Verena allowed herself a smile and looked down at the floor. “Thank you, but I came to talk about something else.”
“Go on.”
“You remember saying to me that things don’t always go to plan, but we should be prepared to deal with the unexpected, especially on Mars.”
“I remember saying something like that, yes.”
“Sam told me that he and Trish are observing further meteorite showers like the ones we’ve been seeing in the northern sky.”
A flicker of something like a frown passed over his face and was gone. “Beautiful, aren’t they?”
“They are at a distance. I suspect Sam is worried that something might hit our newly built dome.”
“Possible, but relatively unlikely. My advice is to avoid worrying about something that may not happen and cannot be prevented if it does.
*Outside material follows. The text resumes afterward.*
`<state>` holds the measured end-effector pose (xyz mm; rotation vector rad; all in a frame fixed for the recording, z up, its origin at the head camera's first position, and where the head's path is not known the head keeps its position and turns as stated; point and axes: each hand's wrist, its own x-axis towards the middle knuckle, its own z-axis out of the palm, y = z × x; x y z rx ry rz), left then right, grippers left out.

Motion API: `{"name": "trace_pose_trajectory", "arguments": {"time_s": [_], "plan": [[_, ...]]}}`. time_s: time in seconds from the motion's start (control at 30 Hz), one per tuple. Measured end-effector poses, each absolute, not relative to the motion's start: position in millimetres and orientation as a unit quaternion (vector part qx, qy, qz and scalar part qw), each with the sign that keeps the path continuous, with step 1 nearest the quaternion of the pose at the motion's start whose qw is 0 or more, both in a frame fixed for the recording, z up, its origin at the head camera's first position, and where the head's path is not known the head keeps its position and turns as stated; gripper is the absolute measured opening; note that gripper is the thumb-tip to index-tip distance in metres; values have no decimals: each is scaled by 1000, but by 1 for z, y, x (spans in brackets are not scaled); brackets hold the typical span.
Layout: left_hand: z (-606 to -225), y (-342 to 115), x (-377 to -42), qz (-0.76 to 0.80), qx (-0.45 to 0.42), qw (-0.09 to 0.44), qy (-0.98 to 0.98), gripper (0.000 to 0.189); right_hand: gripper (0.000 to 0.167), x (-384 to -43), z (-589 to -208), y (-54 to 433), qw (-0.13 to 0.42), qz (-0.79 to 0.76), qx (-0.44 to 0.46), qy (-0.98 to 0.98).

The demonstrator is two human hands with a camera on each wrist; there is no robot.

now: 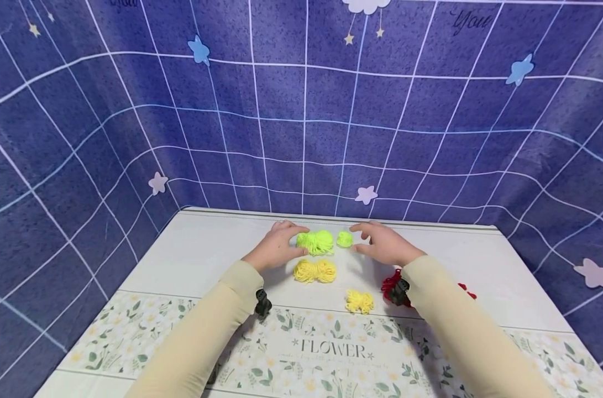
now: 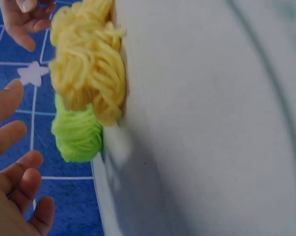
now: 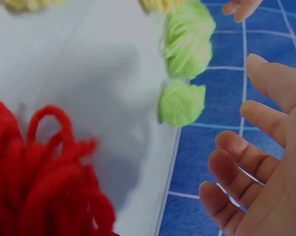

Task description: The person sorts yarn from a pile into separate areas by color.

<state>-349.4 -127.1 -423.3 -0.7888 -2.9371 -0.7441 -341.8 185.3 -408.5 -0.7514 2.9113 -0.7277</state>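
Observation:
A larger neon-green yarn bundle [image 1: 315, 242] lies near the back of the table, with a small neon-green yarn ball [image 1: 345, 239] just right of it. My left hand [image 1: 277, 247] is at the left end of the larger bundle, fingers spread and holding nothing. On the other side, my right hand [image 1: 381, 242] hovers beside the small ball, its fingers loosely bent around air. In front of the green pair sits a yellow yarn bundle [image 1: 314, 271]. A smaller yellow bundle [image 1: 359, 302] lies nearer to me. Red yarn [image 3: 49, 182] shows large in the right wrist view, partly hidden by my right forearm in the head view.
The white table [image 1: 206, 249] carries a floral band with the word FLOWER [image 1: 337, 347] across its front. A blue gridded curtain [image 1: 281, 138] with stars hangs behind the back edge and along both sides. More red yarn [image 1: 466, 291] peeks out right of my right sleeve.

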Motion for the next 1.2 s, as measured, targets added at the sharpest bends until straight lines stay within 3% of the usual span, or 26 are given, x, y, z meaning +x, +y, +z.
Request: {"name": "trace_pose_trajectory", "arguments": {"time_s": [0.53,0.93,1.2], "plan": [[-418,-123,-316,-231,-313,-7,-921,61,44,-283,-409,189,33,-244,-278,929],[-437,-113,-304,-230,-294,-9,-928,62,41,-245,-429,192,24,-270,-263,926],[-446,-108,-300,-247,-278,-12,-928,61,41,-238,-442,188,35,-257,-254,932]]}}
If we are hit, then we shall deal with it. We have procedures, we have been trained to deal with emergencies, there is nothing you can achieve by worrying about it.”
“I agree, but I could tell that Sam was concerned and it unsettled me a little.”
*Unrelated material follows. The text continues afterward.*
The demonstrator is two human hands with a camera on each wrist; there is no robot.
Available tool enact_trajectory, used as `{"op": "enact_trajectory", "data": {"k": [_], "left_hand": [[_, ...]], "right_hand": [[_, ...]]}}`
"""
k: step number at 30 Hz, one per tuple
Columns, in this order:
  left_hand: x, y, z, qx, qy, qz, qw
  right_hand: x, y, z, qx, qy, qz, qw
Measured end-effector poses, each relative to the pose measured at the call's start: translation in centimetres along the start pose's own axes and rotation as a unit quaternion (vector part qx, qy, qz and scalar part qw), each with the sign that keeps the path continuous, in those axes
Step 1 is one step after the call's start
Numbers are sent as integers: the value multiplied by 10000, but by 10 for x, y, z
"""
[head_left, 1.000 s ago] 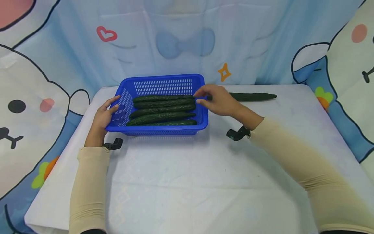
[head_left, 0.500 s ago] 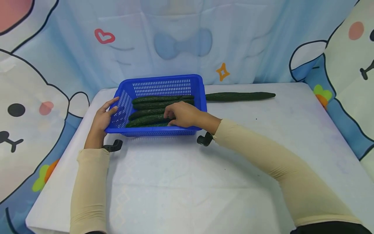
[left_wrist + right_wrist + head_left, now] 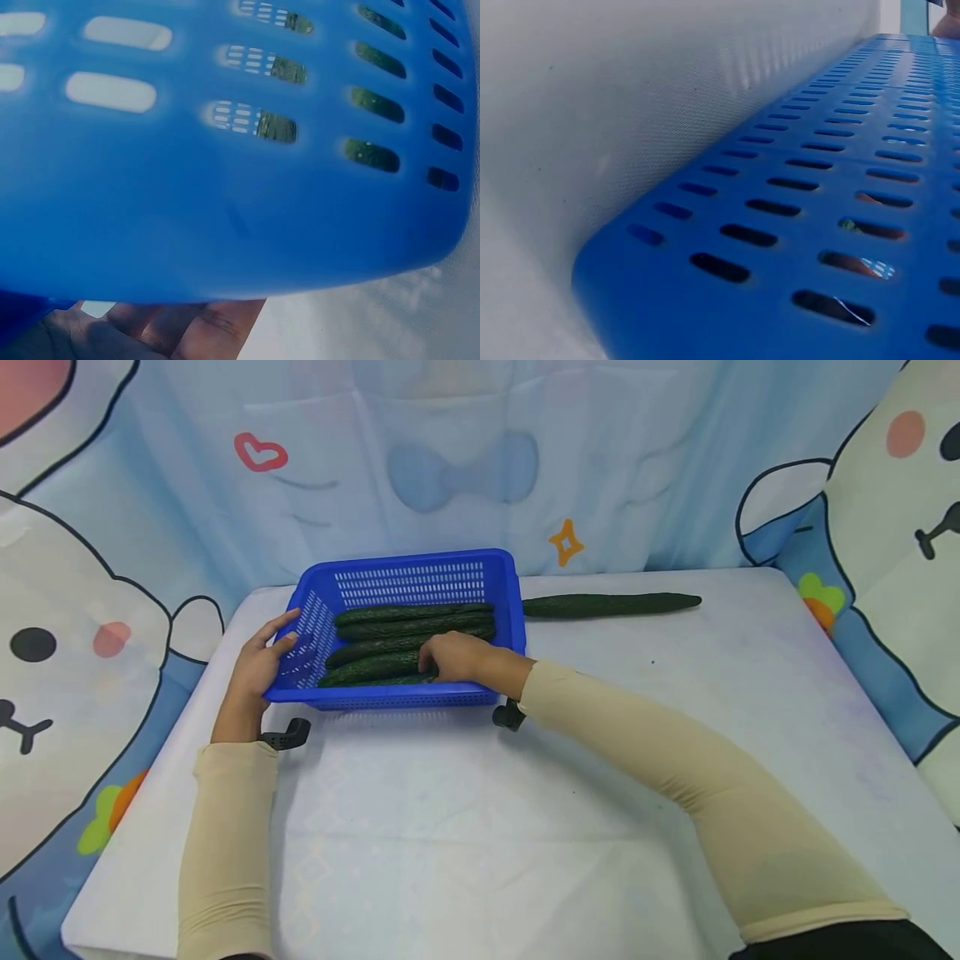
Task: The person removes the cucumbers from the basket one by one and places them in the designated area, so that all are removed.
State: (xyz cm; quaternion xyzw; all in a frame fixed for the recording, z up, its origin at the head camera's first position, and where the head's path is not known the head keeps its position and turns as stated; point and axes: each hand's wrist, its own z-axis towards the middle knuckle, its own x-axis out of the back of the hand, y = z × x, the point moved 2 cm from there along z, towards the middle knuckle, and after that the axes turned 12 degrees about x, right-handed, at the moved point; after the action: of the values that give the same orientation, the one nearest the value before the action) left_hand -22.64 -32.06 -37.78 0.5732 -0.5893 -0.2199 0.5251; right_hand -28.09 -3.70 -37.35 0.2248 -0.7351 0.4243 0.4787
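A blue perforated basket [image 3: 405, 697] stands on the table with several dark green cucumbers [image 3: 371, 670] lying side by side in it. My left hand [image 3: 253, 672] grips its left rim; in the left wrist view, fingers [image 3: 214, 330] show below the basket wall [image 3: 225, 240]. My right hand [image 3: 463, 657] reaches over the front right rim, fingers bent down onto the cucumbers nearest the front, gripping there. Its fingertips are hidden among them. The right wrist view mostly shows the outer basket wall [image 3: 780, 240], with bits of hand behind the slots.
Another cucumber [image 3: 615, 604] lies on the white-covered table [image 3: 465, 843], to the right of the basket and close to its side. A cartoon-printed curtain [image 3: 450, 410] hangs right behind the table's back edge.
My right hand has gone from the right end of the rear cucumbers to the front ones, then lowered slightly. My left hand stays on the rim.
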Motion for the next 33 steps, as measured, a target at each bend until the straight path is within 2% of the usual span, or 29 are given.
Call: {"op": "enact_trajectory", "data": {"k": [4,19,33], "left_hand": [[1,0,1,13,-45,-53,10000],[0,-1,0,1,-27,-181,9998],[-1,-1,0,33,-1,-257,9997]], "right_hand": [[0,0,1,-47,-129,-86,9999],[-2,1,2,-59,-197,-228,9995],[1,0,-1,237,178,-230,9993]]}}
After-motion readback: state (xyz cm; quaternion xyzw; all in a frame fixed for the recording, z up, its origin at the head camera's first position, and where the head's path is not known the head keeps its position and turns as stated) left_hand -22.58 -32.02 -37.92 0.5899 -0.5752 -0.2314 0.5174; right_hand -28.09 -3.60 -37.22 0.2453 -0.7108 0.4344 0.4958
“I spoke to Sam after the incident on the Aldrin. He has a deep knowledge of physics and an active imagination. He told me he was concerned about further strikes because you often find meteors in groups. I said what I have just said to you: ‘would it help anyone to worry about it?’”
“Surely some warning is useful. Shouldn’t we say something to Captain Bulman?”
“What do you think his reaction will be?”
“He’ll probably say the same as you, but not nearly as politely.”
“Hmm. I heard about what he said to you and Cathal when you arrived: asking you to reconsider your pregnancy. That was not handled well. However, Captain Bulman is a very experienced commander. He may not be polite, but he is very good at his job. I suggest that you simply keep your distance from him unless you need to speak to him as part of your work.”
“I have been.” she paused and wondered whether it was appropriate to ask her next question. “Have you?”
Suárez raised his eyebrows. “Actually, I suppose I have. You are intelligent enough to draw your own conclusions from that, but I would appreciate it if you did not share them with others.”
“Of course.” she smiled again at this rare confidence he had shared with her. She felt encouraged to ask another question that had been festering at the back of her mind. “I cannot prove it, but I think Captain Bulman was trying to slow down the reconnaissance of the Tithonium site.”